Exercise directions: Pull out every line of the listing below where "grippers" appears.

Provided data:
******************************
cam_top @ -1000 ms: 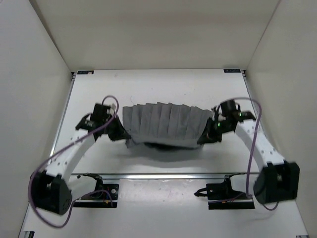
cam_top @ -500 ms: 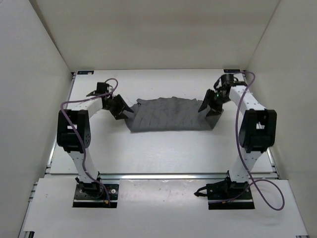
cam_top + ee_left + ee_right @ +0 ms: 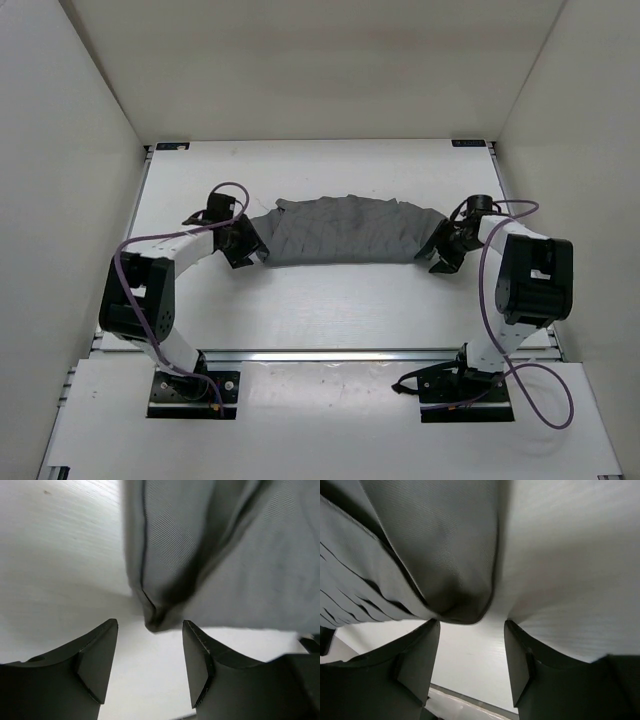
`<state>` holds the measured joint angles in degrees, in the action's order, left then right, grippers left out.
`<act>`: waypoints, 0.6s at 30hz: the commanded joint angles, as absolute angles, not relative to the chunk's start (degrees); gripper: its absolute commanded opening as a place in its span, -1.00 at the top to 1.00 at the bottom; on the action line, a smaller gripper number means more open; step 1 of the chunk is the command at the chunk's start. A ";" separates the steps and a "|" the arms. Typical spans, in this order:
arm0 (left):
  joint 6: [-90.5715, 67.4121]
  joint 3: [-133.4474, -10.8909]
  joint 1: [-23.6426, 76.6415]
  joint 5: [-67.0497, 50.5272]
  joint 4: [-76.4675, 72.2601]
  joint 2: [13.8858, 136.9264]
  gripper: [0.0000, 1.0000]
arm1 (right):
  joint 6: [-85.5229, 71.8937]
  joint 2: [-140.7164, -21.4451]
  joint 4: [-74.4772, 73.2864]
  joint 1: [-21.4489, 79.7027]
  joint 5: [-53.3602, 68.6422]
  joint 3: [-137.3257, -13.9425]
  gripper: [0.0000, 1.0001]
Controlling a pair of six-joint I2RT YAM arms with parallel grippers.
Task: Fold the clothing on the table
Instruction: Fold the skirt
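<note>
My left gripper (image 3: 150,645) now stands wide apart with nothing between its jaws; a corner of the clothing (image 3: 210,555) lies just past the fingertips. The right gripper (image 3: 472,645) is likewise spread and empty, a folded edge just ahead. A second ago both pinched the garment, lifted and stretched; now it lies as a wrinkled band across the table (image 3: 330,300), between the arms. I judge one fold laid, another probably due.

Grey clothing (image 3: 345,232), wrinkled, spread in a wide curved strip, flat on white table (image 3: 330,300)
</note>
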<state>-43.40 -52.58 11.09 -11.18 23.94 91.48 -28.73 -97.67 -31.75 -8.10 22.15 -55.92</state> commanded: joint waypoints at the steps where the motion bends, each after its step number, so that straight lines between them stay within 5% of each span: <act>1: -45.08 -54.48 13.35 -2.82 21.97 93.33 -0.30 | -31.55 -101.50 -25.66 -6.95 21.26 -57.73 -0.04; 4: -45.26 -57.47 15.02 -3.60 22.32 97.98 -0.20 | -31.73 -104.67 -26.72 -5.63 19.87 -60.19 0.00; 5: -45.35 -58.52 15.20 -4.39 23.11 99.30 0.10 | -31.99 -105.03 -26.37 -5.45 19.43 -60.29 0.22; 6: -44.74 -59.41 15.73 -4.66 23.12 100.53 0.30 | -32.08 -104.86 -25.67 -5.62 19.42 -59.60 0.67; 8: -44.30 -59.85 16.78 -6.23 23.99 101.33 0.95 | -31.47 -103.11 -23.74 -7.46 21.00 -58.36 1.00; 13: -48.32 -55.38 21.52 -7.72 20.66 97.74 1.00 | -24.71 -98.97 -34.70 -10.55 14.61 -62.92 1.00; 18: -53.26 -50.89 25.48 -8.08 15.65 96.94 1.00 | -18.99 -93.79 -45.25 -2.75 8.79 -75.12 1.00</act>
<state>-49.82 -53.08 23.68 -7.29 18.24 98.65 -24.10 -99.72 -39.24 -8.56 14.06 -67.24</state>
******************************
Result of the exercise:
`<state>` holds the measured joint angles in degrees, in the action's order, left then right, grippers left out.
Controlling a pair of six-joint I2RT YAM arms with parallel grippers.

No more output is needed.